• DATA PROVIDED:
---
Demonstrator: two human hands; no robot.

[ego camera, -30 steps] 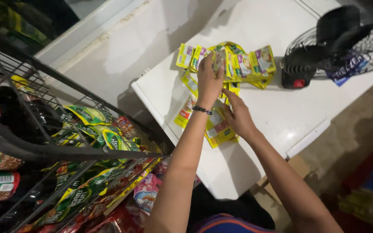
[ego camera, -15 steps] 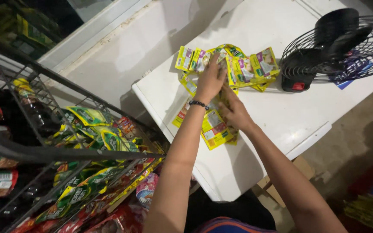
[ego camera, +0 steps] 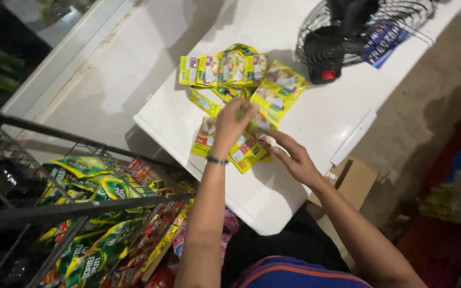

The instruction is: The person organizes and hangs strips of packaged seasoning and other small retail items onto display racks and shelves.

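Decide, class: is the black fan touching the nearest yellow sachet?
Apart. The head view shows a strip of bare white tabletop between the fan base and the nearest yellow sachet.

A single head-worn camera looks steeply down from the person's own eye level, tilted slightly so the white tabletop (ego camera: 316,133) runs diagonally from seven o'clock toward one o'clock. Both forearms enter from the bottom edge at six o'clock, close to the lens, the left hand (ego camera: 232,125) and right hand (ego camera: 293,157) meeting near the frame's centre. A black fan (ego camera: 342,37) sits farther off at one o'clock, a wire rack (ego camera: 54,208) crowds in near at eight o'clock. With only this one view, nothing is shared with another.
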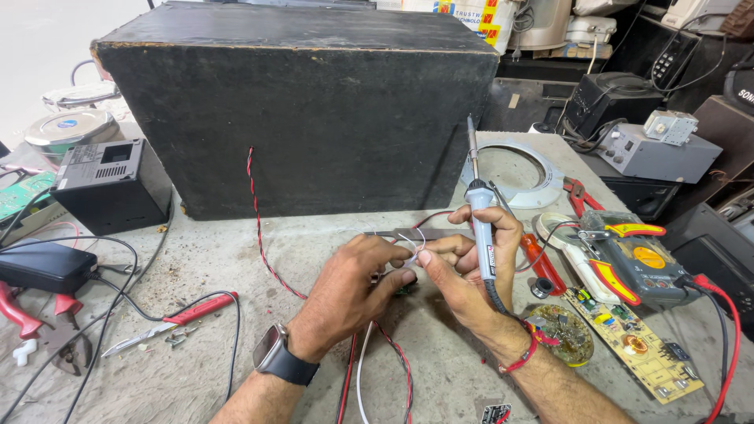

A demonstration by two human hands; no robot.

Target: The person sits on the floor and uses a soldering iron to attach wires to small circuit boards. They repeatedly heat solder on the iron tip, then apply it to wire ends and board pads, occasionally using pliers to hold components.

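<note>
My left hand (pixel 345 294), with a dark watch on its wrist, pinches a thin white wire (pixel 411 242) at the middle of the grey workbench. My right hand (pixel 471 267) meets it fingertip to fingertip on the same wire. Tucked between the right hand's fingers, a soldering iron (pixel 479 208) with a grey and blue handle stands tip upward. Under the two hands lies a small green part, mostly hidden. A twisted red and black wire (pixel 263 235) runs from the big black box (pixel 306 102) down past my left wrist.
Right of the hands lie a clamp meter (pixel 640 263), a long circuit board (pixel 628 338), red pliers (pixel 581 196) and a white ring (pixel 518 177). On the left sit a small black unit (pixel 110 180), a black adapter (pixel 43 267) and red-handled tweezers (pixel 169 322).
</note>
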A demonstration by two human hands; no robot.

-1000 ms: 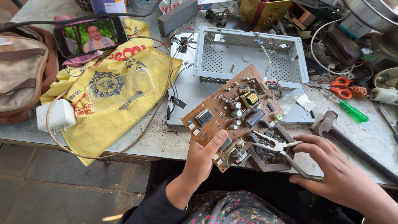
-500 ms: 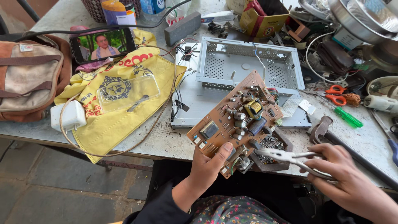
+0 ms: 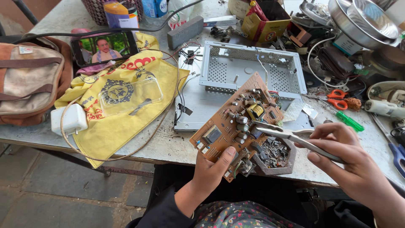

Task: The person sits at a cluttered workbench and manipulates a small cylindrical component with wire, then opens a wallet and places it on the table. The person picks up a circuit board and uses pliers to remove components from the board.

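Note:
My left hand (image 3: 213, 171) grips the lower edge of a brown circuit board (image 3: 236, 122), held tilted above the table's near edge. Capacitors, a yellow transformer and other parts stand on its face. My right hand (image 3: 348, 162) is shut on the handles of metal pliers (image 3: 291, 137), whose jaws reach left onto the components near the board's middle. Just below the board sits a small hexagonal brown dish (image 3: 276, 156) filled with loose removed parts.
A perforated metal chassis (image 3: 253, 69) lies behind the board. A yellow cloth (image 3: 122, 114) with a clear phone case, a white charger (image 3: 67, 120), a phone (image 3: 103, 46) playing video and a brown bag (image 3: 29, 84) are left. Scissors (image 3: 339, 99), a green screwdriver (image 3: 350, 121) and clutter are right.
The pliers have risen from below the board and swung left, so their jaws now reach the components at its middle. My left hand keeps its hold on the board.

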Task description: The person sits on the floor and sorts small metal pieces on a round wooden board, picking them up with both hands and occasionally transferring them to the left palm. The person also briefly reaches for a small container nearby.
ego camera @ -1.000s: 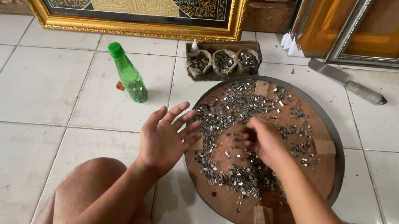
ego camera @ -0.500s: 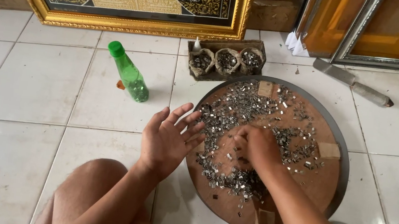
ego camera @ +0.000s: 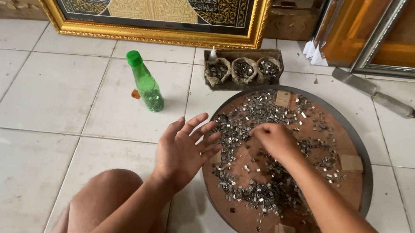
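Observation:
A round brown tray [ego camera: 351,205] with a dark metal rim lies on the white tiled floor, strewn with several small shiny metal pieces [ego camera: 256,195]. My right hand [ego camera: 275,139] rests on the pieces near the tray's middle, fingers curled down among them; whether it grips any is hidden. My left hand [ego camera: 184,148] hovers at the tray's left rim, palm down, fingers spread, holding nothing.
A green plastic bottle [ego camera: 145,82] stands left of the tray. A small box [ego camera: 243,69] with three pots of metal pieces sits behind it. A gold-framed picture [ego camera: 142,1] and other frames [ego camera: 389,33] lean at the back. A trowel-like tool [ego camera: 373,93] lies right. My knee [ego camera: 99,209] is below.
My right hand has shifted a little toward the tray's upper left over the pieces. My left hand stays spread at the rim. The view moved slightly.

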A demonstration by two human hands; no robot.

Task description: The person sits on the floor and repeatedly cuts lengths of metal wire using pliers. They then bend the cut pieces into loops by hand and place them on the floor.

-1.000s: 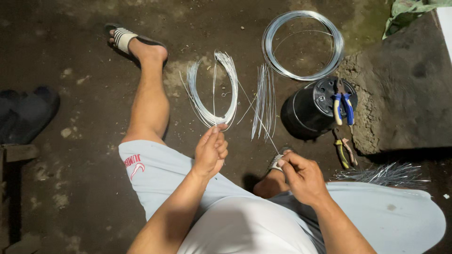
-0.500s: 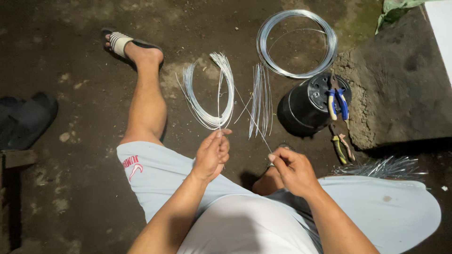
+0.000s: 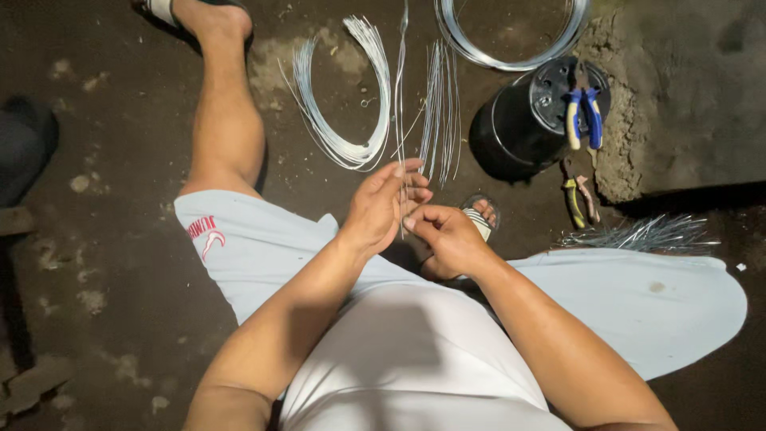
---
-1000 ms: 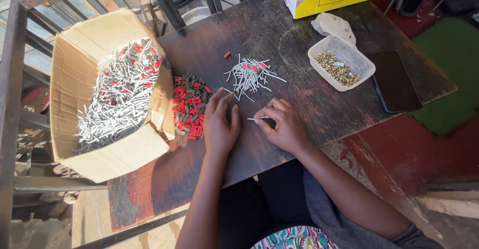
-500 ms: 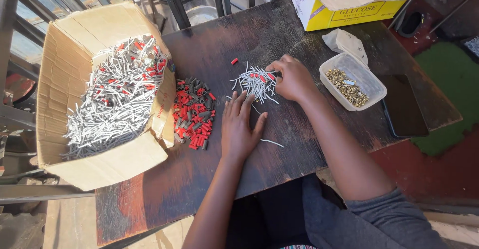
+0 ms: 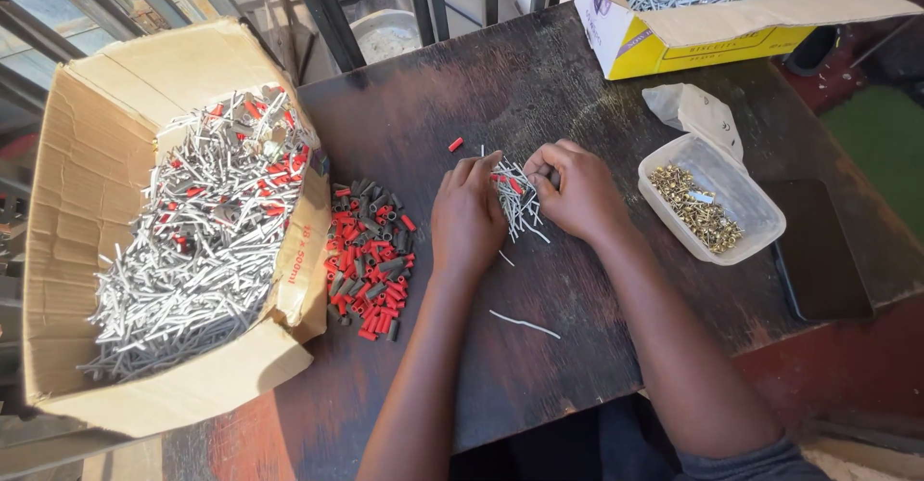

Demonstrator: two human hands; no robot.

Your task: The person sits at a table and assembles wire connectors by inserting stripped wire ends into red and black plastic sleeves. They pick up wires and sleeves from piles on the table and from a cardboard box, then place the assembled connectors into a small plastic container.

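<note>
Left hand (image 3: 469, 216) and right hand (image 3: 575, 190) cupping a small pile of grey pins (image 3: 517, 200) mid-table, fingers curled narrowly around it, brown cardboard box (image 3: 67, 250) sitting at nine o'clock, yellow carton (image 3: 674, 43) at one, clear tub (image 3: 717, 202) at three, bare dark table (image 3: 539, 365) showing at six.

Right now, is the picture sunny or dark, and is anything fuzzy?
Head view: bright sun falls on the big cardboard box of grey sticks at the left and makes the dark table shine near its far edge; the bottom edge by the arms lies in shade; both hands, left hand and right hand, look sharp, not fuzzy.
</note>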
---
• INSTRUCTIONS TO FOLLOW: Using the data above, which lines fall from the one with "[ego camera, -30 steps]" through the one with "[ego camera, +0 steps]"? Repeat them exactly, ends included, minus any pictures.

• SOLUTION TO THIS PROBLEM:
[ego camera, -30 steps] 
[ego camera, -15 steps] 
[ego camera, +0 steps] 

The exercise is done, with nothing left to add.